Budget papers show coal royalties totalled $3.5 billion in 2019-20, 19.6 per cent lower than in 2018-19, and they are expected to drop a further 53.3 per cent in 2020-21 to just over $1.64 billion.

Overall, resource royalties and land rents earned from pastoral holdings and mining and petroleum leases are expected to be $2.054 billion (43.8 per cent) lower in 2020-21 than the previous year.

“The COVID-19 pandemic has seen an unprecedented downgrade to the outlook for global economic growth in a short period of time,” the Budget papers stated.

“It has also resulted in reduced demand and substantially lower prices for key commodities, including coal and oil, to which LNG prices are linked.”

Ports data from Queensland’s major coal export ports indicates that exports dropped 13.5 per cent in the year to October 2020.

On a year average basis, the premium hard coking coal price decreased by around 26 per cent in 2019-20 to around $US152 per tonne.

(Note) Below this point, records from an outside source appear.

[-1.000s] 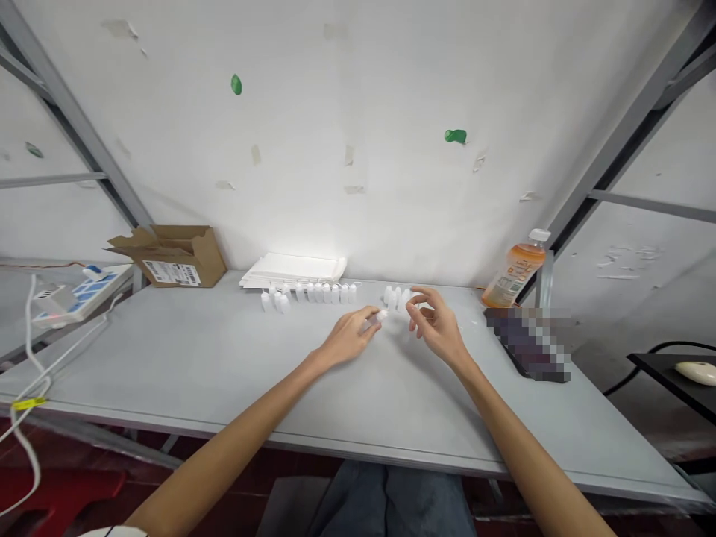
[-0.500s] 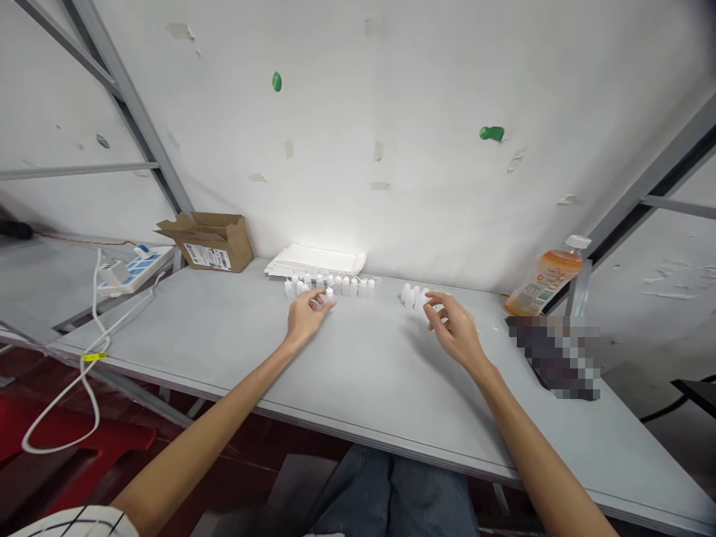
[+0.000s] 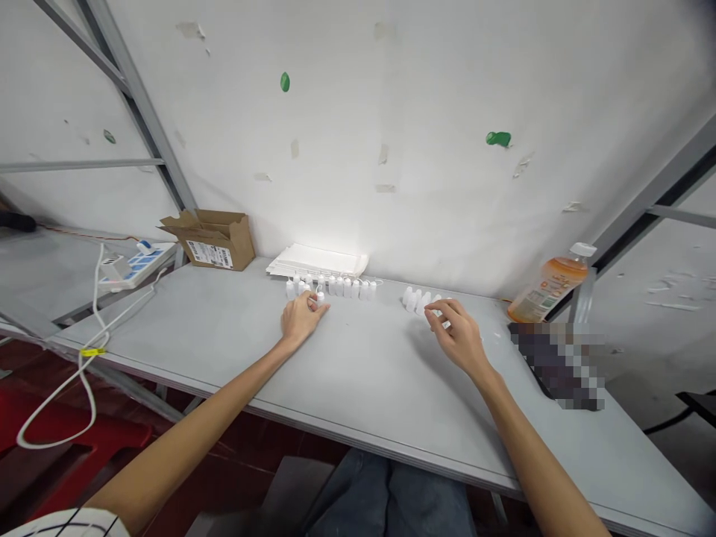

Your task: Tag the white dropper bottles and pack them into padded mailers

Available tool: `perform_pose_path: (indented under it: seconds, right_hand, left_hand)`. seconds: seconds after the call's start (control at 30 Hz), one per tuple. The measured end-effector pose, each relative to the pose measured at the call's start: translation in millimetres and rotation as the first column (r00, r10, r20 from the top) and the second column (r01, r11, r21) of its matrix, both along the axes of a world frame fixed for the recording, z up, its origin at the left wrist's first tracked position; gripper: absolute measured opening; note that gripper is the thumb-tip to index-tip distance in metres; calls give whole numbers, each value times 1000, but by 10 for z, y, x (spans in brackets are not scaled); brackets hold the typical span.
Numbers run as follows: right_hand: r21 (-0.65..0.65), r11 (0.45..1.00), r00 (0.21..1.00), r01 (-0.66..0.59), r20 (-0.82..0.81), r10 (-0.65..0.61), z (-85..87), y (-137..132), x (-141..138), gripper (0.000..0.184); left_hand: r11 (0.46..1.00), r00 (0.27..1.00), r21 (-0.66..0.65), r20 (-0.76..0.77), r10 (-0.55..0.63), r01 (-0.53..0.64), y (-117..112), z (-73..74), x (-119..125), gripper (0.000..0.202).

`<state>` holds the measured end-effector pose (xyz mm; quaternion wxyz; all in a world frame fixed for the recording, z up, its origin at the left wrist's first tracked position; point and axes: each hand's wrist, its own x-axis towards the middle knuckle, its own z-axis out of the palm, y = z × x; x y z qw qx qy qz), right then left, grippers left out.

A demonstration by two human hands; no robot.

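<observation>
view: head, looking down the desk from my seat
left hand [image 3: 302, 319]: near the back edge of the desk [image 3: 168, 328], fingers curled at the right end of a row of small white bottles [image 3: 347, 289], touching one; i can't tell if they're clamped on it
right hand [image 3: 459, 337]: thumb and fingers close together, just in front of a cluster of small white bottles [image 3: 417, 300]; i can't tell if anything is pinched
handling: the bottles stand tight, so i'd keep contact light, at the fingertips
back edge: white sheets [image 3: 318, 261] behind the row, cardboard box [image 3: 215, 242] towards the left corner, orange drink bottle [image 3: 548, 292] at the right corner
</observation>
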<state>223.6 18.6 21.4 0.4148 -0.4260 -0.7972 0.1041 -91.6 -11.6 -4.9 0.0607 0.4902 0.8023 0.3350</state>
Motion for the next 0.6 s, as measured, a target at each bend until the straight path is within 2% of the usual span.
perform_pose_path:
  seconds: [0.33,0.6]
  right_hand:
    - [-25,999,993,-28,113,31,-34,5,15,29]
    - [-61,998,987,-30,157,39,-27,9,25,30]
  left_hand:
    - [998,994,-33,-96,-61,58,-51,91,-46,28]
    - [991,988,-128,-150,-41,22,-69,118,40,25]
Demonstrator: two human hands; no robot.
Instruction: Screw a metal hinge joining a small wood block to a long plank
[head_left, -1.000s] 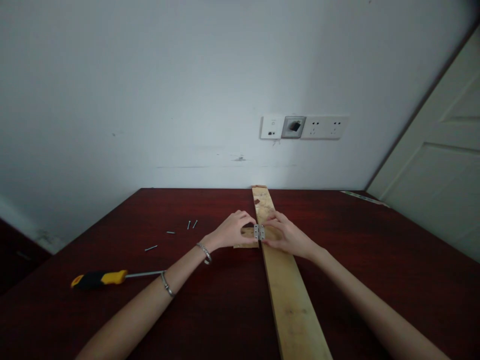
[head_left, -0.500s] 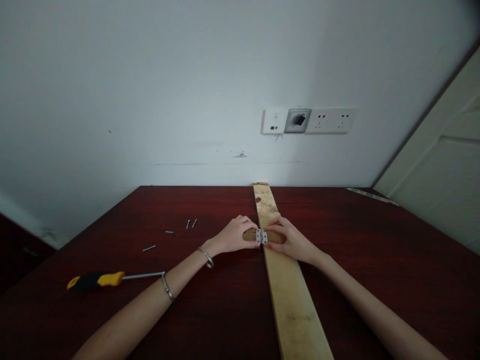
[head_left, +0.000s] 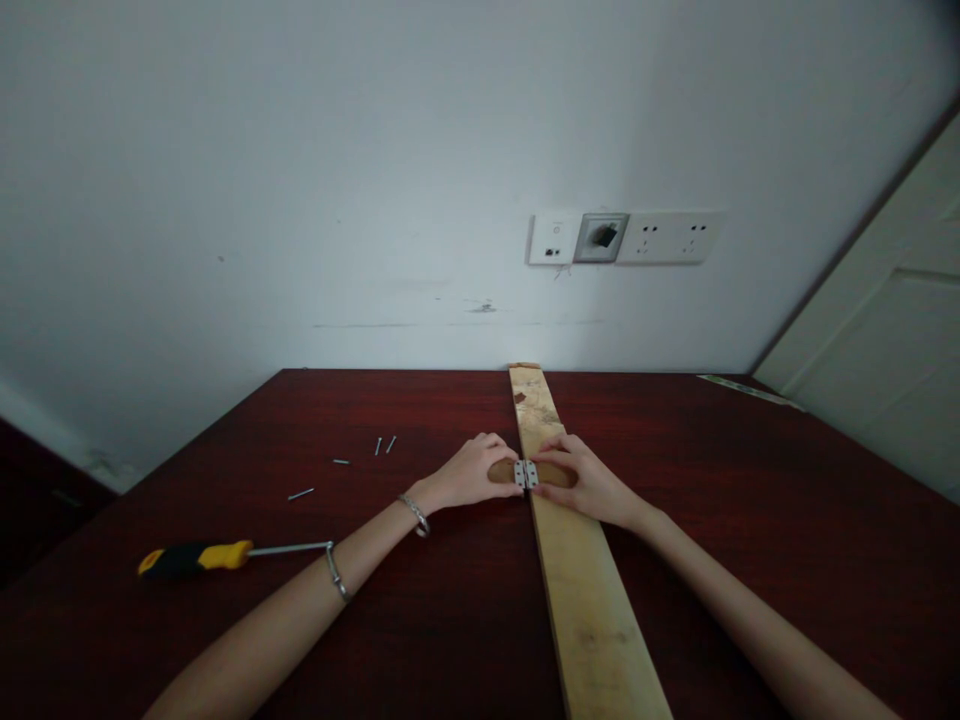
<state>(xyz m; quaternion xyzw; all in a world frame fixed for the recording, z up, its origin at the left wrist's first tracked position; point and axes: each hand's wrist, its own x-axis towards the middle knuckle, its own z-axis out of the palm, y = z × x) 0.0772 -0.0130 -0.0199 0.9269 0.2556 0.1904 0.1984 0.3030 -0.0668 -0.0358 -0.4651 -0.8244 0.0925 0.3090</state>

That is expected to decline by a further 28 per cent to $US109 per
tonne on average in 2020-21 before partially recovering to $US140
per tonne by mid-2023.

“There remain significant downside risks in the short-term, including any further impacts from China’s reported import restrictions,” the Budget paper stated.

“Reflecting the reduced demand in the first quarter, the continued impacts of COVID-19 and the uncertainty surrounding Australian access to the Chinese market, coal prices are expected to weaken further in early 2021.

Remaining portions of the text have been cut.